I feel a lot further from the sky there though, than I did in Africa.  I cant figure out why

One thing I have been having a hard time with here are dogs.  There are three houses within a mile of mine that have a set of dogs that come running out to confront someone, like me, when he is walking/running/biking down the road.  I find that I dislike being confronted by barking dogs immensely.  When this happened to me in Togo, the dogs' owner would immediately smack the shit out of them.  If not, it was perfectly sociably acceptable to do it yourself.  Of course there dogs are usually politer, or more cowed, probably due to some innate knowledge that one social misstep too large and it would find itself on the menu for the next fete.  Here, though, people think of their dogs like their children, and of course its taboo to chastise someone else's wayward child.  Even when that child is running at me with a bristled ruff and blood in her eye    

We are about to start harvesting corn.  Each load I take into the elevator is about 850 bushels, on average.  I will take in at least 3 loads a day.  Hopefully. The average corn consumption per capita in Togo is about 137 kilo per person.  Or 302 pounds.  Which works out to about 5.3 bushels.  So every day, I will take enough corn into the elevator to feed 481 Togolese for a year.  Which would be about 1/3 the population of Nampoch. Assuming we produce at least 20,000 bushels of corn this year, we could feed 3,7775.5 west Africans.  This is not counting our soybean production

Of course, though, if we are going by the US national average, 38% of our corn production will go to livestock feed.  It takes 6 pounds of corn to produce 1 pound of beef.  It takes an average of 80 bushels of corn to raise a steer from infancy to slaughter weight.  That amount of corn could feed 14 people in west Africa for a year.  Think about that next time you're looking at a T-bone steak in the supermarket

dance! sometime in the hot season or harmattan

now


Wednesday, October 2, 2013

Harvesting

Since my return from England I have been playing farmer boy.  Or, as my Linkedin account says, acting as an International Agricultural Specialist. 

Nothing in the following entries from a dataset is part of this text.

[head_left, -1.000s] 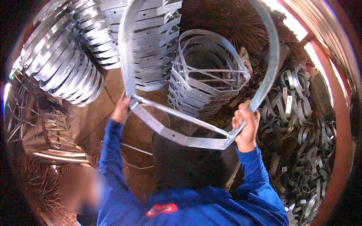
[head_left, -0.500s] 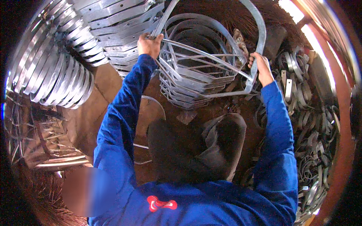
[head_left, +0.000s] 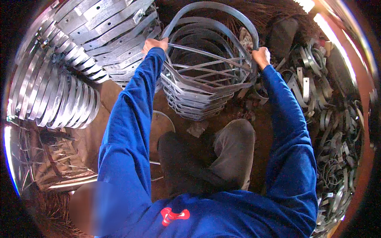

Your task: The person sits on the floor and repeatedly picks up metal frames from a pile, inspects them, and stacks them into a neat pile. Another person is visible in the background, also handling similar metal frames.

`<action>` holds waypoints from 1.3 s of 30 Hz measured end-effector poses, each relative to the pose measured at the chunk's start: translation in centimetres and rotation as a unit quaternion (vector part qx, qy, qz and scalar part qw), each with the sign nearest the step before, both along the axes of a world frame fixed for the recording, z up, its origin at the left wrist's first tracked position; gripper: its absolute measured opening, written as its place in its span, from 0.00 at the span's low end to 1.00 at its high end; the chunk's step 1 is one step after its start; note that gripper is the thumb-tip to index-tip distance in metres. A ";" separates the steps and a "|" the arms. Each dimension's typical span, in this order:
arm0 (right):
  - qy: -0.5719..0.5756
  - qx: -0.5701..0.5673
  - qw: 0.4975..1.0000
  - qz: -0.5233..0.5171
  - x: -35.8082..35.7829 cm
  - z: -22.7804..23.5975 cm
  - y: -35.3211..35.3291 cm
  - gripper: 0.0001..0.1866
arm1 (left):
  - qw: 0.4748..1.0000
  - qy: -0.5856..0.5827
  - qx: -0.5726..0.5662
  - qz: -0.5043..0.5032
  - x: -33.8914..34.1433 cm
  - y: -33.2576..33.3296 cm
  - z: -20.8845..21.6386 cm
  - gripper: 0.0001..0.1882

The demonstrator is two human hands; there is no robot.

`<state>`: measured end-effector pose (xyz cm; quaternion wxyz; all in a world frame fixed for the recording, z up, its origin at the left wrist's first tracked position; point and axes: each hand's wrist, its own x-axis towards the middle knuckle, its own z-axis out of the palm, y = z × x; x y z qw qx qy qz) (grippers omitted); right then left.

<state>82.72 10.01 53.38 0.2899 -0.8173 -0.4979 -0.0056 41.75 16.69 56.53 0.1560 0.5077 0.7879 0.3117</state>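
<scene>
My left hand is closed around the left side of a bent metal frame, a flat grey bar curved into a rounded arch with a straight cross rod. On the opposite side, my right hand grips the same bar. The frame lies over the top of a stack of similar metal frames, roughly lined up with them. Whether it rests fully on the stack, I cannot tell. Both arms reach forward in blue sleeves, and the fingertips are partly hidden.
Nested curved metal bands stand at the left, beside a tall stack of drilled flat bars. Loose metal strap pieces heap up along the right. A dark block sits behind my right hand. Brown sheeting covers ground at left.
The held frame has come down and leftward onto the stack, its arch now fully in view. Both hands moved with it, the right one farther inward.
</scene>
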 end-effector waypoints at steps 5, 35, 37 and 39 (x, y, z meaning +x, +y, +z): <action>-0.002 -0.008 1.000 0.021 -0.4 -0.4 0.6 0.18 | 0.996 -0.037 0.037 0.074 0.4 0.1 -2.4 0.43; -0.291 -0.093 0.851 0.428 -22.2 1.4 -12.0 0.26 | 0.973 -0.053 -0.198 0.111 -21.0 -47.6 -42.4 0.27; -0.303 -0.101 0.856 0.408 -22.2 0.9 -11.7 0.27 | 0.946 -0.049 -0.269 0.175 -19.8 -51.6 -42.9 0.26; -0.308 -0.117 0.853 0.404 -23.1 0.7 -10.8 0.28 | 0.931 -0.037 -0.300 0.203 -20.2 -56.1 -45.2 0.26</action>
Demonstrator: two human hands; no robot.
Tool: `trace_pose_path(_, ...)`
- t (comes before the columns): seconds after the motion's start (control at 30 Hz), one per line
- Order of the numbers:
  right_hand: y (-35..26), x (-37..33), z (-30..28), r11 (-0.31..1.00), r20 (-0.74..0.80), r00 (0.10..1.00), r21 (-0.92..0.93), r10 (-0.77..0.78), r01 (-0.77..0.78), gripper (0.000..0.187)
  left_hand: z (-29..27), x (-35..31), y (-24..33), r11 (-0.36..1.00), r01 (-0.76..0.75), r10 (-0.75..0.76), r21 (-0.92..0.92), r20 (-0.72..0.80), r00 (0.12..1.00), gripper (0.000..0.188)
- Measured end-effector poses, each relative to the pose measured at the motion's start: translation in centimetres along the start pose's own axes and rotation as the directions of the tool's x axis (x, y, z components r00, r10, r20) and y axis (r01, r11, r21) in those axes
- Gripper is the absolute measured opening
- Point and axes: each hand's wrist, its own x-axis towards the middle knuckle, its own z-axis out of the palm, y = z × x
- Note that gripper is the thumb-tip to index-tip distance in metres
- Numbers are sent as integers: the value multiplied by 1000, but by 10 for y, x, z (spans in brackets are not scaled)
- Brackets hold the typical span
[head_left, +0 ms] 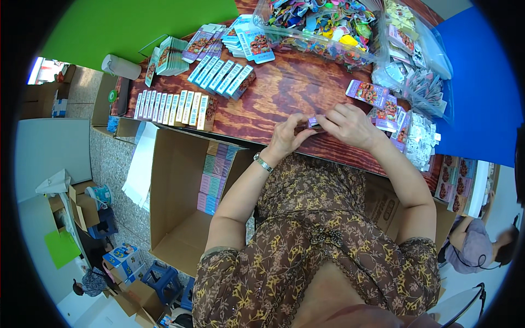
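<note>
Both my hands meet over the near edge of the wood-patterned table. My left hand pinches one end of a small purple carton, while the fingers of my right hand close on its other side and partly cover it. Just past my right hand lie flat purple cartons. A pile of small white packets sits beside my right forearm. Further left stand two rows of cartons on edge, a nearer row and a farther row. Behind them are flat light-blue cartons.
A clear bin of colourful small pieces stands at the back, with plastic bags of packets at its right. Below the table's left edge is an open cardboard box containing stacked cartons. Another person is at far right.
</note>
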Motion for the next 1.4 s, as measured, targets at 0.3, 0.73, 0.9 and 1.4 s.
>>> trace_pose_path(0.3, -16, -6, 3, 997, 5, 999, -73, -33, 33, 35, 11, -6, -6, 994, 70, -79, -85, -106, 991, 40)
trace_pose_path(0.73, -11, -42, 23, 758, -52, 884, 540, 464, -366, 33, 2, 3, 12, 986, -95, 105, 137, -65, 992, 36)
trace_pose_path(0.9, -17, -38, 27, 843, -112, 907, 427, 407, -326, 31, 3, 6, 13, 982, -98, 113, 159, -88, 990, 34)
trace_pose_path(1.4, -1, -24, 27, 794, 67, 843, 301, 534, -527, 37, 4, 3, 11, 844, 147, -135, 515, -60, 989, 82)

I have two main jobs.  The first one is washing the windows on the cab of the combine, so my dad can see what he is doing.  The other one is taking loads of grain to the elevator. 

This means that I drive a tractor, two wagons, and roughly 25 tons of soybeans 11 mph down the merrily down the road, dump, and come back at 20.6 mph.  That is the fastest the tractor will go. 

In the elevator, my grain gets weighed, tested, and dumped in a highly systematized process.  My main concern is getting my wagons into the dumps (I have about 4 feet of clearance.  total) and not running over anyone.  The nice part about the whole process is that the only time I have to leave my tractor is when I run over to the office to get my scales ticket. 

I, or my dad, makes more money on each trip that I make than a Togolese farmer makes in a lifetime.  Or in a very long time anyway. 

My dad harvests, threshes, and cleans more grain in an hour, or less, than my host dad in Togo does in a year.  My friends in Togo used to tell me they want a tractor to help them farm.  What they really want is a combine because that would save days of labor. 

Still, whenever I am rolling to the elevator, holding up traffic and listening the radio, I often space out and have visions of lines of women walking home in the dusty evening with basins of soybeans on their heads. 

The radio plays 95% of the same stuff it played when I left for Togo.  so much for "new-rock alternative".  It has been an interesting re-education though.  I am re-learning all the crappy bands i listened to in high school.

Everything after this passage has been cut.